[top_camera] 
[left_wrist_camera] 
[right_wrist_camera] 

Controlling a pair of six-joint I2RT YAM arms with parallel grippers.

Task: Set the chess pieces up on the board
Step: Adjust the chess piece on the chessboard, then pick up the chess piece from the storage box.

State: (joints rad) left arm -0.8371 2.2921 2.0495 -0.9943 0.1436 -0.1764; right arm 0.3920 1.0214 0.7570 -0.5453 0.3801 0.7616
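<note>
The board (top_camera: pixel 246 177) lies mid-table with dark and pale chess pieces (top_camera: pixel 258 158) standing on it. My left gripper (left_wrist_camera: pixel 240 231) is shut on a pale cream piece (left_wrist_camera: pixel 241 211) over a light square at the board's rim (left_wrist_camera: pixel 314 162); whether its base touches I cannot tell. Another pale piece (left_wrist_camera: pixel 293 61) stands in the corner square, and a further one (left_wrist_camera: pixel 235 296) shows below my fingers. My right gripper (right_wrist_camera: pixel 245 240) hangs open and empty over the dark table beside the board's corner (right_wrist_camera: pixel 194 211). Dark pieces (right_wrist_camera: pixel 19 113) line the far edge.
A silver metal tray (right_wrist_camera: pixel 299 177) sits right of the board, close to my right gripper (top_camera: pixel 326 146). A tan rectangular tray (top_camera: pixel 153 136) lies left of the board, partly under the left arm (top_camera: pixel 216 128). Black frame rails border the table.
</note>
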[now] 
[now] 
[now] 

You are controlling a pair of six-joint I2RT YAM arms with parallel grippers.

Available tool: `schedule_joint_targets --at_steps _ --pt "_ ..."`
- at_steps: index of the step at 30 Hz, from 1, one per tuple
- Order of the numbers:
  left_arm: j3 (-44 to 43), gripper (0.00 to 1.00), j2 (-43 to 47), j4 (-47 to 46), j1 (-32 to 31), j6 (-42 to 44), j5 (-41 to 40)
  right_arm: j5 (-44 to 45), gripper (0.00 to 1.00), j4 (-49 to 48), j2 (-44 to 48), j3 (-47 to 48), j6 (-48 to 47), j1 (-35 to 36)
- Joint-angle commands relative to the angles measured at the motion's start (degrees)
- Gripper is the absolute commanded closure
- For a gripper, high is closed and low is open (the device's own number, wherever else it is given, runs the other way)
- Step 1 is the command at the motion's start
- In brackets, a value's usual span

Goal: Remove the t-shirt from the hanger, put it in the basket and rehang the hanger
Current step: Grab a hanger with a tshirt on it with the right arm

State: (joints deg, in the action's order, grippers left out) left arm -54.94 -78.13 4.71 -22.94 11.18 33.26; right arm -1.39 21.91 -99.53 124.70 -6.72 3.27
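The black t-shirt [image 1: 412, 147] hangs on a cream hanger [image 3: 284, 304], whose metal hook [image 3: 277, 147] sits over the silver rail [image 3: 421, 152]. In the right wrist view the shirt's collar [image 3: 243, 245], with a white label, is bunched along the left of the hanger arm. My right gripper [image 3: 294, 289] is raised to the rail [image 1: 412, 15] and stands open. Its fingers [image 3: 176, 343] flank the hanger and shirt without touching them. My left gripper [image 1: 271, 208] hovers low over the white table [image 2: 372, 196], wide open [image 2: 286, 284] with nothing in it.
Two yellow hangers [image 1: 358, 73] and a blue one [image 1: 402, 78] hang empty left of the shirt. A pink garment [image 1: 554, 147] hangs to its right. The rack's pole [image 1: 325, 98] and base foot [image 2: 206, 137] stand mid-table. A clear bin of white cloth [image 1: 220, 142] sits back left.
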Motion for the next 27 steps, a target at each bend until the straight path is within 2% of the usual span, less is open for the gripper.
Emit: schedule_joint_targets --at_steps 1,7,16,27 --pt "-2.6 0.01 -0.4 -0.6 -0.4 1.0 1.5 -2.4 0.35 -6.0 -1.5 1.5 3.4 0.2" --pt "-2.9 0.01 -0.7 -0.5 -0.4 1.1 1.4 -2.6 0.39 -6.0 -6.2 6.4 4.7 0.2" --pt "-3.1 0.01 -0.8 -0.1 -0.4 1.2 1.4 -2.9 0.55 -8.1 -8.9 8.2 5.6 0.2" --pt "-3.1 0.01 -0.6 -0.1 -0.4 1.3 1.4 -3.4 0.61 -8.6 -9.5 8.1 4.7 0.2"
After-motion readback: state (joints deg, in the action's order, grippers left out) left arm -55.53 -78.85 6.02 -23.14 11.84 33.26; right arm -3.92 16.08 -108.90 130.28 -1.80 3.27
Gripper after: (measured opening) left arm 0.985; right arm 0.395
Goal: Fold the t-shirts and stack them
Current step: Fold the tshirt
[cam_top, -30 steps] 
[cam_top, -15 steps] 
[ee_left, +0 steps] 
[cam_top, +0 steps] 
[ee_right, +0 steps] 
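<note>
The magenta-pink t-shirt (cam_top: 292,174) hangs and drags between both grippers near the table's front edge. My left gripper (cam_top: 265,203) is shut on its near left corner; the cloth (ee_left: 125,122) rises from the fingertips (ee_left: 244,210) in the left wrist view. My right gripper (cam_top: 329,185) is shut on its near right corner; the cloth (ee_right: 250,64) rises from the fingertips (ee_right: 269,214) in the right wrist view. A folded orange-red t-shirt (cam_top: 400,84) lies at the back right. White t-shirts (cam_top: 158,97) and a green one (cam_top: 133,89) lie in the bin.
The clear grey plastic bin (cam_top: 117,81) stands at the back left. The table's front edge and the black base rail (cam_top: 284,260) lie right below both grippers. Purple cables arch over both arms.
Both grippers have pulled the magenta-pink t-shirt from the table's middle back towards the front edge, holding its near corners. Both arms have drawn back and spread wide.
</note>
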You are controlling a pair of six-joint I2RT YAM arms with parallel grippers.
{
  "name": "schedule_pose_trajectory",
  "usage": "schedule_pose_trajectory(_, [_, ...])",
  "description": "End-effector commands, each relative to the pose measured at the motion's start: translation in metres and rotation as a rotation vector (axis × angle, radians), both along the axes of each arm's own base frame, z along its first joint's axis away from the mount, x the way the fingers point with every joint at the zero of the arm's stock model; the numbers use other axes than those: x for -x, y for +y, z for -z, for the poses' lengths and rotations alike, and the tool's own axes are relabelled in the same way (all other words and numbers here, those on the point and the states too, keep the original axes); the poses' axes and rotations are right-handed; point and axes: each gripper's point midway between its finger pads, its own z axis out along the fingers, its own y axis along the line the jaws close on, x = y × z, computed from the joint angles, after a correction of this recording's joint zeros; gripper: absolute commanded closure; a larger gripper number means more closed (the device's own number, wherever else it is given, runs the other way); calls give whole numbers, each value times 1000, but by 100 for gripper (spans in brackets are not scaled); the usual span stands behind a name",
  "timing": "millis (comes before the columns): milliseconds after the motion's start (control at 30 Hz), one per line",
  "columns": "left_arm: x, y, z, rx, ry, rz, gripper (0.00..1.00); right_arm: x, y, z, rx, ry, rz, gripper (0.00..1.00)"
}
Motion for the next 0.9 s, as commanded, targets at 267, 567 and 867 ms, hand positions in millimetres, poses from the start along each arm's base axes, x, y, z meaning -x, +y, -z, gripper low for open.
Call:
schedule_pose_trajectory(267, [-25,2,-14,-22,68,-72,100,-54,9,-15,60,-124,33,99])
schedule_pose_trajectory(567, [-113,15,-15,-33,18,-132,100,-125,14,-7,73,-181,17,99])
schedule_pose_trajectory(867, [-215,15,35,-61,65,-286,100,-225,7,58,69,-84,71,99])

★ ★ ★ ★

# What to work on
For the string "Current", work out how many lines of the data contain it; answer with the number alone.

# Exercise answer
2